(TO DO) Begin at the top of the records and copy each line exactly. The line containing "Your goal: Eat" is the last one to include.
[Opening RECORDS SUPPLIED section]
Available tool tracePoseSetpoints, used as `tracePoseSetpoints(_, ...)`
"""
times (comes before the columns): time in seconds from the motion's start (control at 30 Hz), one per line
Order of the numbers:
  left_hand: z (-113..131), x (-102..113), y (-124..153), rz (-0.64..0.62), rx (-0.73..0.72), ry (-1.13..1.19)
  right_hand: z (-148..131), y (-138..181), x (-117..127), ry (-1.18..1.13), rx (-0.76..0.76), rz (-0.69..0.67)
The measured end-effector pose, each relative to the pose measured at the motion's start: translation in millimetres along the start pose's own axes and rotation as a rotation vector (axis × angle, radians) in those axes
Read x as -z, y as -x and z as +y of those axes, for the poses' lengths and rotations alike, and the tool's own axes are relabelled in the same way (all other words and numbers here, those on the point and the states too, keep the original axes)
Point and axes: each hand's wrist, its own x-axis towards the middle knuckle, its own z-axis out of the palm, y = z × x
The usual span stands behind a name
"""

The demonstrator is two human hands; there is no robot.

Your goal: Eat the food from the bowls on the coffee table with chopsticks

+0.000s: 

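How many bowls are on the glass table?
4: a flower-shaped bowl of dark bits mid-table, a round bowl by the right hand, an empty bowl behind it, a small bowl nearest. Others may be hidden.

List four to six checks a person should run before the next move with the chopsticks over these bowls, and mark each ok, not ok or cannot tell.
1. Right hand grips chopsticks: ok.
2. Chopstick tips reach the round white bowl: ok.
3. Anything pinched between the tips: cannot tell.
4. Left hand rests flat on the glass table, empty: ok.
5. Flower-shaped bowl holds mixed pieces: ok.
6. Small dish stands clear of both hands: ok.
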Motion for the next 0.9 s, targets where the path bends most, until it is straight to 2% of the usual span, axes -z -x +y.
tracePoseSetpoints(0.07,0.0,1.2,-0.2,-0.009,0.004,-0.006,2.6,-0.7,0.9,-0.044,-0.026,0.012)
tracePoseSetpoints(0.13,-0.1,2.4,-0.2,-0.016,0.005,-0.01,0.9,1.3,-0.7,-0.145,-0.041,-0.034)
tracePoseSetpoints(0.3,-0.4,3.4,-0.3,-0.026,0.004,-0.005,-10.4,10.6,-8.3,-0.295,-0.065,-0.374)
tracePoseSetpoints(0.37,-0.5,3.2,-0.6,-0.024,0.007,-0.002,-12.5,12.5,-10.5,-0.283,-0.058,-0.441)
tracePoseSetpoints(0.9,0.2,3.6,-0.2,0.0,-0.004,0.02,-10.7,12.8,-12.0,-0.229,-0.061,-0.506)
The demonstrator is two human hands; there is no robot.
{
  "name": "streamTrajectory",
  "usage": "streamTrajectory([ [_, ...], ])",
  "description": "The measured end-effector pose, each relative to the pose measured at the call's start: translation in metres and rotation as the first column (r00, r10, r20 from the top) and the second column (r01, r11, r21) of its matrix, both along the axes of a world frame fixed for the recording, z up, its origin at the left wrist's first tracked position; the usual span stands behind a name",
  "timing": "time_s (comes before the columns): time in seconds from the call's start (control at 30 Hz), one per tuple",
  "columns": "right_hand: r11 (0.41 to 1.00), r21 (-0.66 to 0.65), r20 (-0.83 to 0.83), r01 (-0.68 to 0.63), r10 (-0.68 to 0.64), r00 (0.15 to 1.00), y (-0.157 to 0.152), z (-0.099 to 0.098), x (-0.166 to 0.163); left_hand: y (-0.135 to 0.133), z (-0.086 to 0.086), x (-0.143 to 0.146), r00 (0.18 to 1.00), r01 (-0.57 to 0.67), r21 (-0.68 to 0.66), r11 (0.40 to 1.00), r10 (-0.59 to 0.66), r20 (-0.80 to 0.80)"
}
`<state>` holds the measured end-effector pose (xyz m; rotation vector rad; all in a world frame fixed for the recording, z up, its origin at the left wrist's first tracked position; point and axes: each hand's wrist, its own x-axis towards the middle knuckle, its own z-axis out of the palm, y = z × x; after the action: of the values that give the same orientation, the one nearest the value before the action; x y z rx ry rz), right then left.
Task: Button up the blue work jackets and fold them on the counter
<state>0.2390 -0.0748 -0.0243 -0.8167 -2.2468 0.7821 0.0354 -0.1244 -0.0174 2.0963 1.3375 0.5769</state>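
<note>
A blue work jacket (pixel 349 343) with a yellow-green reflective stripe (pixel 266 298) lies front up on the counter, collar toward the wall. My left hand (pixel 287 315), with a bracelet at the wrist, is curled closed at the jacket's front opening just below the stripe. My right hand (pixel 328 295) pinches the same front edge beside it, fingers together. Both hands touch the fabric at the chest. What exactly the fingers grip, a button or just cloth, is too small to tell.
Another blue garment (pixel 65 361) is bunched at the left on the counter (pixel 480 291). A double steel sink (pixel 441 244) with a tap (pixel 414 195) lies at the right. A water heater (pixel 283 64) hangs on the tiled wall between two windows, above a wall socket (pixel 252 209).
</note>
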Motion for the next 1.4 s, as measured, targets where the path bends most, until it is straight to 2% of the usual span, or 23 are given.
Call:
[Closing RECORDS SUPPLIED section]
(OUTPUT OF THE TASK)
Available tool tracePoseSetpoints, used as `tracePoseSetpoints(_, ...)`
"""
times (comes before the columns): time in seconds from the motion's start (control at 30 Hz), one per line
Order of the numbers:
  left_hand: z (-113..131), x (-102..113), y (-124..153), rz (-0.64..0.62), rx (-0.73..0.72), ry (-1.13..1.19)
  right_hand: z (-148..131), y (-138..181), x (-117..127), ry (-1.18..1.13), rx (-0.76..0.76), rz (-0.69..0.67)
The measured end-effector pose, each relative to the pose measured at the motion's start: translation in millimetres along the start pose's own axes and rotation as a rotation vector (axis × angle, radians) in those axes
Read x as -z, y as -x and z as +y of those axes, for the poses' lengths and rotations alike, and the tool's own axes are relabelled in the same way (all other words and numbers here, those on the point and the states too, keep the original axes)
Point and axes: each hand's wrist, its own x-axis towards the middle knuckle, its own z-axis out of the palm, y = z × x
The usual span stands behind a name
"""

The demonstrator is two human hands; there is no robot.

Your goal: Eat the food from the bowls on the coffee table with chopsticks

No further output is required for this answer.